The body was transported to the medical examiner. Then archeologists were called in. The body, nicknamed Otzi, had been preserved in the ice, and on examination, he turned out to be the oldest European mummy. His date of death was estimated to have been around 3359 B.C. Later, it was discovered that the body had actually been found just over 300 feet within Italian territory. The Italians have claimed him as their own. We toured a small museum, and we heard the story near the site where it happened. The kids in our group were enthralled.

However, there had been a problem with our itinerary. On the first day of the tour, we were notified that our hotel in a charming Tyrol town would not be available. Instead, we would be staying at a place in Langenfeld called The Aqua Dome.

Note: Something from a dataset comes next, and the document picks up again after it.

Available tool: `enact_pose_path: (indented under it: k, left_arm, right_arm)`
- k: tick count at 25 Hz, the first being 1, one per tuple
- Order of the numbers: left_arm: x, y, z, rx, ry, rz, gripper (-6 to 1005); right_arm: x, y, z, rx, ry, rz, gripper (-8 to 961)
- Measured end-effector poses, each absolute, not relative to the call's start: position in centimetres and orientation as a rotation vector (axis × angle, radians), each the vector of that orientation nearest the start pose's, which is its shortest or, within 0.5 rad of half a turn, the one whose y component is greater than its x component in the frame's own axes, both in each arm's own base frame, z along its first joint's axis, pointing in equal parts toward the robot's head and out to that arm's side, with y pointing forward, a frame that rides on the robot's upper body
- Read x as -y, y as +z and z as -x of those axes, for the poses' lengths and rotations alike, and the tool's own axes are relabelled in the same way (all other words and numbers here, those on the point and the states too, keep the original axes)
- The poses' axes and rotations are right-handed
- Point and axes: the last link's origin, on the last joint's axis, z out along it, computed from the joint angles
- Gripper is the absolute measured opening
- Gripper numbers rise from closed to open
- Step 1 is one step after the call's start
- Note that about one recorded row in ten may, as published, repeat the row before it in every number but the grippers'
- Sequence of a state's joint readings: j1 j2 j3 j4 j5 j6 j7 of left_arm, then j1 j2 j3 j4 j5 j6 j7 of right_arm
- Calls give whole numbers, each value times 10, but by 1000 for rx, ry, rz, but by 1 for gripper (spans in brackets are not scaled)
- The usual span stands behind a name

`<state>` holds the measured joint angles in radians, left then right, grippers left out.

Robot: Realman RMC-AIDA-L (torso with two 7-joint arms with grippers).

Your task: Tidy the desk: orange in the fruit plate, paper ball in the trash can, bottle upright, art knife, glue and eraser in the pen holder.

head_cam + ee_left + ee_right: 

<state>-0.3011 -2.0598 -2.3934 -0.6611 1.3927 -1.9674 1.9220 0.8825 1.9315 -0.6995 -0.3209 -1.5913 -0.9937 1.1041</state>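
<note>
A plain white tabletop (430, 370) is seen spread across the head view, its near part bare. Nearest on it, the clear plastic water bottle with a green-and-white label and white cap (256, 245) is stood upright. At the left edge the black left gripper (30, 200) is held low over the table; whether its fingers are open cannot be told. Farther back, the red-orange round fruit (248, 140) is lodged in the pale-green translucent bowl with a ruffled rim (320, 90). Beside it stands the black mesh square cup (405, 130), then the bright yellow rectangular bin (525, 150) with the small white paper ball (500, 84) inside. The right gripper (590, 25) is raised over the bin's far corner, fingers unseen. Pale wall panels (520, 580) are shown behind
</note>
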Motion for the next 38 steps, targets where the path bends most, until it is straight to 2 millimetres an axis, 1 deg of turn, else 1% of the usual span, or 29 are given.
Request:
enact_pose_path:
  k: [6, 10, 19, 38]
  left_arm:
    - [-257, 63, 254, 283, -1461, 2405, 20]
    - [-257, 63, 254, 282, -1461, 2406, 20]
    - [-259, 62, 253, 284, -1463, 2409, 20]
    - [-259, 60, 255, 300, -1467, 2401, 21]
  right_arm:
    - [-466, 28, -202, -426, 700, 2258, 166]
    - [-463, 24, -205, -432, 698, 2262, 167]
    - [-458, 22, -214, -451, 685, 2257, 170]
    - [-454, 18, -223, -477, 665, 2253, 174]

As we drove through the mountains to our substitute, we were prepared for disappointment. The town of Langenfeld is Tyrolean perfection, down to the required church steeple soaring up to greet the surrounding mountaintops. We passed through it, made two turns and there was a huge, modern-looking hotel that was really an Alpine thermal resort.

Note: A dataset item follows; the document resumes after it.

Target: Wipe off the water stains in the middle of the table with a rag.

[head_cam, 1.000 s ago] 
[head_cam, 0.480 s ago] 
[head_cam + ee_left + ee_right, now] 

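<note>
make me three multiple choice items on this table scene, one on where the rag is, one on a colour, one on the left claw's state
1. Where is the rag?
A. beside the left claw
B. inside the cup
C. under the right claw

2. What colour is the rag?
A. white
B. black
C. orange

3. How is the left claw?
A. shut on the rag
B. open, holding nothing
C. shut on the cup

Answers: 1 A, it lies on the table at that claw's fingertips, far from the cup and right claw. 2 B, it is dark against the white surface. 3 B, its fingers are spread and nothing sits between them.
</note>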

It was all stone, glass and wood. There was a beautiful spa area and 11 pools of different types and temperatures. There was a brine pool with underwater music, huge domes you could swim to and then take steps up to enter. You found yourself sitting in the largest hot tub on Earth facing the snowcapped mountains. There was a massage pool with light impressions and an entire building dedicated to aquatic facilities for children.

We loved it. My wife has been named the world's top spa specialist by Conde Nast Traveler several years running, yet even she had never seen a wellness facility on this scale. It is owned by Vitality World, a Swiss company that runs wellness resorts.

The next morning, we decided to spend six hours taking in "the waters," an unexpected pleasure in the Alpine air.

On the last evening of our stay at the Dome, our tour guide, a masterful English woman who lived in Tyrol, asked the group to gather in the lobby before dinner.

There, a handsome young man stood by her side. He introduced himself as the owner, with his parents, of the hotel where we originally had been scheduled to stay. Then something happened that was a first for me and perhaps symbolic of the small, quality touches of humanity one finds when touring with Tauck.

He apologized for not being able to host us. It seemed entirely sincere. He explained that he had signed a contract with Tauck, but reconstruction and updating of his property hit a snag when workers discovered antiquities during the building process. He said his entire family felt saddened by not being able to host us, and he reached for a series of large envelopes. He wanted to invite all of us back to Tyrol to enjoy a complimentary stay. But then he said something else:

"My family hopes you will think kindly of us and our wonderful part of the world, so we would also like you to accept this with our apologies," he said.

Every family was handed an envelope containing 500 euros in cash.

The next time I have to deal with customer service at a hotel, an airline or, say, Comcast, I will remember this kindness from the Hotel Klosterbrau in Seefield in Tyrol, Austria. I will remember what hospitality really means in its truest sense.